A Roma, dal 1772 al 1774 e poi nei due ultimi anni di vita, dipinse decine e decine di ritratti, quadri di soggetto religioso e numerose scene mitologiche, le sue preferite. Ogni lavoro venne da lui interpretato come un esercizio di sapienza e di perfezionamento stilistico. Nei ritratti soprattutto egli mise in scena un’umanità fiera ma non gradassa, elegante e sensibile ai valori del bello e del buono universale. Uomo dal temperamento malinconico e depresso, si ritrasse spesso. E’ forse in questi dipinti che egli diede il meglio di sé, abbandonandosi all’ammissione di insoddisfazioni e inquietudini personali.
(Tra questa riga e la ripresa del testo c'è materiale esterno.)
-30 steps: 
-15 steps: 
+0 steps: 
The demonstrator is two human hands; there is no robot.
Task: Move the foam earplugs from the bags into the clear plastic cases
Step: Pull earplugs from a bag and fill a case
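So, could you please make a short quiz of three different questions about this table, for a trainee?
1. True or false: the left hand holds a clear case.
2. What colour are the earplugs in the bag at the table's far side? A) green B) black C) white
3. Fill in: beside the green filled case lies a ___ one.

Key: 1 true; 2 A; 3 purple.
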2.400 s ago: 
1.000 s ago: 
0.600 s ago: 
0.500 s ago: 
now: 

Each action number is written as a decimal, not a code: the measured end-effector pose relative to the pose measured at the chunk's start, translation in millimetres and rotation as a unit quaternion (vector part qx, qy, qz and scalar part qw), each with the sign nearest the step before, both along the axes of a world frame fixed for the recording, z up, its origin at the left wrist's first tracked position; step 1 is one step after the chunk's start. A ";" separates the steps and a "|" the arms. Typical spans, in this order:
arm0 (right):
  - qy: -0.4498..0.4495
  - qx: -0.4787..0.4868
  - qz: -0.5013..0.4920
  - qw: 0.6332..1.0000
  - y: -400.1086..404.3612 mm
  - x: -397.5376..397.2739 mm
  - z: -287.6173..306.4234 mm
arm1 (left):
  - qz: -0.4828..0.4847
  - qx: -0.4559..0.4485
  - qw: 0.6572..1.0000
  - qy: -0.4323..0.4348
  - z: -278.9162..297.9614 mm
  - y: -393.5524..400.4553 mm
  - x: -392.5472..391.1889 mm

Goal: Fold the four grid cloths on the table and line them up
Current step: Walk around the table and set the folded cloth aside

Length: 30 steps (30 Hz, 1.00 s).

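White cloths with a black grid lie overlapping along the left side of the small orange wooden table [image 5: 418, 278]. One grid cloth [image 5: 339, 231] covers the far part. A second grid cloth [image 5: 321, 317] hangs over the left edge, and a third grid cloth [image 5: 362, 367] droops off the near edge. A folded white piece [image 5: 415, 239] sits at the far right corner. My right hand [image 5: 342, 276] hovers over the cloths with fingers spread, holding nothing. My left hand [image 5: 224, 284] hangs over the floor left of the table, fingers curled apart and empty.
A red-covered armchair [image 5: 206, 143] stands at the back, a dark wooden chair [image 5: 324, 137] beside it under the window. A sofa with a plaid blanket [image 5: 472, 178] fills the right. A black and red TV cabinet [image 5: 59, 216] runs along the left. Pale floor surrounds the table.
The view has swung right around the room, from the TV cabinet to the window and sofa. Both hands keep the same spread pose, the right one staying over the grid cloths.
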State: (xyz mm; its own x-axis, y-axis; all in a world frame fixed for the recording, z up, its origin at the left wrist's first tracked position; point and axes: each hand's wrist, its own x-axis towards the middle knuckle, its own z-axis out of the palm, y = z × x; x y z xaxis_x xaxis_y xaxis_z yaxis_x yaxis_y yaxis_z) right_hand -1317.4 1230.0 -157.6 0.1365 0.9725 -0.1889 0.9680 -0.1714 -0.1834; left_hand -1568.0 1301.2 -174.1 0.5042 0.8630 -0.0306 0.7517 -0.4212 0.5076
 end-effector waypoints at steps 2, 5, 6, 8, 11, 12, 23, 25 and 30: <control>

Alla morte, giunta a soli cinquantuno anni, l’amico José Nicolas De Azara gli fece erigere un monumento al Pantheon, accanto alla tomba di Raffaello. Gian Ludovico Bianconi pubblicò una biografia a puntate sull’ “Antologia Romana”. Fu un tale successo che se ne decise la stampa in volume unico e la traduzione immediata in tedesco. Nel 1784 la pubblicazione della corrispondenza tra Mengs e Winckelmann, curata da Carlo Fea, decretò la consacrazione definitiva, come teorico del Neoclassicismo, dell’artista.
Mengs sperperò in vita il suo immenso patrimonio. Alla moglie, dopo aver pagato le spese del funerale, non rimasero che pochi spiccioli.